#### What is required
Each record is to be printed exactly as given, down to the last mark.

#### Available records
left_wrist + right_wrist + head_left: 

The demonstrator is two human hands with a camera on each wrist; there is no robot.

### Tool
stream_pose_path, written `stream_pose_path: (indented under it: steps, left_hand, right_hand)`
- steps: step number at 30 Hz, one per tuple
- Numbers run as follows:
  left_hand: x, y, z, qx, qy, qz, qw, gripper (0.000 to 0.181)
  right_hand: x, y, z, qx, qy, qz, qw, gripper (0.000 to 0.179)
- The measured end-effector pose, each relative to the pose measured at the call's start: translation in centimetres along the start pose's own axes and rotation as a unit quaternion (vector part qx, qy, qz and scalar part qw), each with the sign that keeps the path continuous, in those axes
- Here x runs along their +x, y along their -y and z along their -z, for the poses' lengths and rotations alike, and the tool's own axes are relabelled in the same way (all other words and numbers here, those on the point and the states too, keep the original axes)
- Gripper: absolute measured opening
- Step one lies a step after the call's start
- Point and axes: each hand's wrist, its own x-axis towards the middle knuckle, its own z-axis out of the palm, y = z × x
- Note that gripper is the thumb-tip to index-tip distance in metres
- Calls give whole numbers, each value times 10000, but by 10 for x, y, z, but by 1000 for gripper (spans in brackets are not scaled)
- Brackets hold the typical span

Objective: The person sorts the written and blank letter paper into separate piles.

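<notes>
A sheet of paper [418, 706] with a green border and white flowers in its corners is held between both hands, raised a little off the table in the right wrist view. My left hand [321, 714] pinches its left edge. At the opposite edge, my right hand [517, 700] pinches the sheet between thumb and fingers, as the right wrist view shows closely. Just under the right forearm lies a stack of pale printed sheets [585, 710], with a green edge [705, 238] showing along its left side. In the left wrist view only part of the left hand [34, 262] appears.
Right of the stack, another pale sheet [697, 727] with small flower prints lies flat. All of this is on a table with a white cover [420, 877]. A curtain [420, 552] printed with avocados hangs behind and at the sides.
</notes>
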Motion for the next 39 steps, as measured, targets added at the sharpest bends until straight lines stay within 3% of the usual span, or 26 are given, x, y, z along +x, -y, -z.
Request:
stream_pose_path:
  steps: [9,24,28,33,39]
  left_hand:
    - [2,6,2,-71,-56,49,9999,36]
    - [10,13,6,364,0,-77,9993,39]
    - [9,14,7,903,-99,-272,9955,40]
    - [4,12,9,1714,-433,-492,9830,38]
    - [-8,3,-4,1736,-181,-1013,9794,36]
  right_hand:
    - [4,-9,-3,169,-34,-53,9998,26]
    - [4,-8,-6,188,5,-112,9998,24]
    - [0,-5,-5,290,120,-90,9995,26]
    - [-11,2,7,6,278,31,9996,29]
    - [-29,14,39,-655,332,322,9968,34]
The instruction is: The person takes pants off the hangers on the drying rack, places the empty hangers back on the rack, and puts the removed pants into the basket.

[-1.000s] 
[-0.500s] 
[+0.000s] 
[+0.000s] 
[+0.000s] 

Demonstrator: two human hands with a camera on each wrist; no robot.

#### Task output
left_wrist + right_wrist + head_left: 

The demonstrator is two human hands with a camera on each wrist; there is no robot.

### Tool
stream_pose_path, written `stream_pose_path: (indented under it: steps, left_hand, right_hand)`
- steps: step number at 30 Hz, one per tuple
- Numbers run as follows:
  left_hand: x, y, z, qx, qy, qz, qw, gripper (0.000 to 0.181)
  right_hand: x, y, z, qx, qy, qz, qw, gripper (0.000 to 0.179)
- The measured end-effector pose, each relative to the pose measured at the call's start: translation in centimetres along the start pose's own axes and rotation as a unit quaternion (vector part qx, qy, qz and scalar part qw), each with the sign that keeps the path continuous, in those axes
- Here x runs along their +x, y along their -y and z along their -z, for the poses' lengths and rotations alike, and the tool's own axes are relabelled in the same way (all other words and numbers here, those on the point and the states too, keep the original axes)
- Gripper: absolute measured opening
- Step one lies a step after the call's start
- Point and axes: each hand's wrist, its own x-axis towards the middle knuckle, its own z-axis out of the palm, y = z × x
- Note that gripper is the thumb-tip to index-tip distance in metres
- Calls give whole numbers, each value times 10000, but by 10 for x, y, z, but by 1000 for gripper (spans in brackets are not scaled)
- Brackets hold the typical span

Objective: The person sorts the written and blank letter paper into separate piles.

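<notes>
A sheet of paper [418, 706] with a green border and white flowers in its corners is held between both hands, raised a little off the table in the right wrist view. My left hand [321, 714] pinches its left edge. At the opposite edge, my right hand [517, 700] pinches the sheet between thumb and fingers, as the right wrist view shows closely. Just under the right forearm lies a stack of pale printed sheets [585, 710], with a green edge [705, 238] showing along its left side. In the left wrist view only part of the left hand [34, 262] appears.
Right of the stack, another pale sheet [697, 727] with small flower prints lies flat. All of this is on a table with a white cover [420, 877]. A curtain [420, 552] printed with avocados hangs behind and at the sides.
</notes>
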Motion for the next 39 steps, as measured, targets added at the sharpest bends until straight lines stay within 3% of the usual span, or 26 are given, x, y, z along +x, -y, -z.
Request:
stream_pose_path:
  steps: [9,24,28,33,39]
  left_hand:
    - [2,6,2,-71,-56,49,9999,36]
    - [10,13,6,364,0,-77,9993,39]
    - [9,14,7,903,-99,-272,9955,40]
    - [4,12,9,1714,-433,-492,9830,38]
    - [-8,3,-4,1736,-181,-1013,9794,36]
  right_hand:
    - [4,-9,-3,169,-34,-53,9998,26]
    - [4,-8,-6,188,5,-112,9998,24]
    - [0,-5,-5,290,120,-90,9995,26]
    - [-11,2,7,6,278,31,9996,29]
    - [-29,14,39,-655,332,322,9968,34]
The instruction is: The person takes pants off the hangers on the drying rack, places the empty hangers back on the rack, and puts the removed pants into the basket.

[-1.000s] 
[-0.500s] 
[+0.000s] 
[+0.000s] 
[+0.000s] 

Demonstrator: two human hands with a camera on each wrist; no robot.

The exercise is now done.